I dettagli di questo passaggio di testimone ci sono sconosciuti e, se dovessimo far  fede   ad  una  leggenda   locale,  è  probabile   che  la  prima   madre  badessa  fu   Dametta Paleologa,  religiosa  forse   imparentata  con  la   famiglia  reale  di   Costantinopoli.  A prescindere  dalle  testimonianze   molto  incerte,  è   certo  che  sin   dal  principio  non  fu semplice  fare  i   conti  con  tali   poteri  straordinari  accordati   a  una  donna   e,  fra  alti  e bassi, fu sempre costante lo scontro fra le badesse e il vescovo della cittadina.


Fra  il   XVII  e  il   XVIII  secolo  si   ebbe  il  periodo   di  maggior  splendore   per  il monastero.  Le   badesse  di  questa   insolita  comunità  erano   scelte  fra  le   consorelle  di origine  nobiliare.   Alcune  di  loro   erano  imparentate  con   la  famiglia  del   Conte  stesso, come  nel   caso  di  Caterina   Acquaviva  o  di   Donata,  figlia  del   conte  Giangirolamo  II Acquaviva   d’Aragona,  portatrici  di   immense  doti  e   omaggiate  dalla  ricca   nobiltà locale.

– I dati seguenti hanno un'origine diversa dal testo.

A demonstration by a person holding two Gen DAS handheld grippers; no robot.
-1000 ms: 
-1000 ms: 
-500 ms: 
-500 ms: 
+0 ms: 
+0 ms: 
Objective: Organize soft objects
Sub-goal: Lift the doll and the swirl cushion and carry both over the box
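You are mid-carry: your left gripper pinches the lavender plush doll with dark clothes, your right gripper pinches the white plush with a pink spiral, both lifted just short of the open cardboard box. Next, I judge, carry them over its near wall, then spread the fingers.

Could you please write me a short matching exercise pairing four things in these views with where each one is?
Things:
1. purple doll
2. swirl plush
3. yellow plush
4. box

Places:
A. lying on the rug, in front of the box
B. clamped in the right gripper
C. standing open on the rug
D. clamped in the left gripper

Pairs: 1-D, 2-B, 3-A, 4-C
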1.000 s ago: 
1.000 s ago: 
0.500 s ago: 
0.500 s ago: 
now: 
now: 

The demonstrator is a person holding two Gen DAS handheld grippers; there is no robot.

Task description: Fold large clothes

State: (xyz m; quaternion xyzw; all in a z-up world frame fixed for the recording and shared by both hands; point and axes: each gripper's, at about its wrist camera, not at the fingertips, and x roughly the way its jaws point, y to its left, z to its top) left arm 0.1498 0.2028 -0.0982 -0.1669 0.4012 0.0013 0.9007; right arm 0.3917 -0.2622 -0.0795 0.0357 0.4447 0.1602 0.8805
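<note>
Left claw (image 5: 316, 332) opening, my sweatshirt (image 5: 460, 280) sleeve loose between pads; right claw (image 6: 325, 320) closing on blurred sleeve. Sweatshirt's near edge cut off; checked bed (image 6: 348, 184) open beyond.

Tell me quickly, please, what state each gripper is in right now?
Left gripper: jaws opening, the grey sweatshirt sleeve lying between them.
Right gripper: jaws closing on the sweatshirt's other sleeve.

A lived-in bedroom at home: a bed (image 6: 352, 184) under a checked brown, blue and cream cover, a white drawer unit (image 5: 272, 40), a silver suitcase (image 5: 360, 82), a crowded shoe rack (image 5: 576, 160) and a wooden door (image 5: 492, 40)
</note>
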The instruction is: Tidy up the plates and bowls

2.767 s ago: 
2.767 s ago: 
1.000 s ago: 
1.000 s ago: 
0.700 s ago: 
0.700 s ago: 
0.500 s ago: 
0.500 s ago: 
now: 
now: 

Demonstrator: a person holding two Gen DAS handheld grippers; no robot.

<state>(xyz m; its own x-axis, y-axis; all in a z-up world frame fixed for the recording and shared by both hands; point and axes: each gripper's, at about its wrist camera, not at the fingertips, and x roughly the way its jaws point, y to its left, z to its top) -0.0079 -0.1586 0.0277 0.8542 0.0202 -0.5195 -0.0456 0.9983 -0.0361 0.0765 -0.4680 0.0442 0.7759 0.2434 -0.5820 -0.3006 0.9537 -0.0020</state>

Nei secoli accumularono grandi ricchezze in quella che era diventata una  vera e propria “cittadella sacra” all’interno del paese. 


Ad ulteriore conferma della loro importanza, durante una campagna di lavori attorno al 1620, venne apposta una targa presso l’ingresso privato del palazzo delle badesse in cui le si definiva antistate, cioè vescovesse.


Tutto  questo   si  traduceva  anche   nello  sfarzo  dei   paramenti  indossati  dalla   badessa. Ella  infatti  sedeva   su  un  trono,   incoronata  da  una   ricca  mitria,  copricapo   vescovile per eccellenza, e munita di pastorale. Inoltre un’antica tradizione prevedeva che la si omaggiasse con un baciamano, segno di riverenza che non fu mai gradito dal vescovo e da tutto il clero maschile. Tale usanza era praticata anche in occasione del funerale. 


A  metà  del   1600  risalgono  quindi   le  maggiori  trasformazioni  dell’antica   chiesa romanica.  Venne  messa   in  opera  il   grande  affresco  delle   volte  della  chiesa   ad  opera dei  pittori   bitontini  Carlo  Rosa   e  Nicola  Gliri,   mentre  l’altare  maggiore   fu impreziosito  di  una   tela  del  pittore   napoletano  Paolo  Finoglio   raffigurante  San Benedetto  e   San  Biagio.  Infine   s’intraprese  la  campagna   di  costruzione  di  un altissimo  campanile - portale.  


Con   atto  notarile,  s’impedì   che  a  Conversano   ce  ne fossero  di   più  alti  e,   dunque,  anche  la   torre  campanaria  della   cattedrale  sarebbe dovuta  essere   più bassa  di  quella   del  nostro  monastero.   Un  ennesimo  motivo   di disputa con il potere vescovile.


Fu  in  questo   periodo  che  nacque   l’appellativo  di  Monstrum   Apuliae       (Stupore  di Puglia) per definire l’eccezionalità di queste donne potenti e facoltose, poi ripreso successivamente  dagli   storici  di  metà  Ottocento.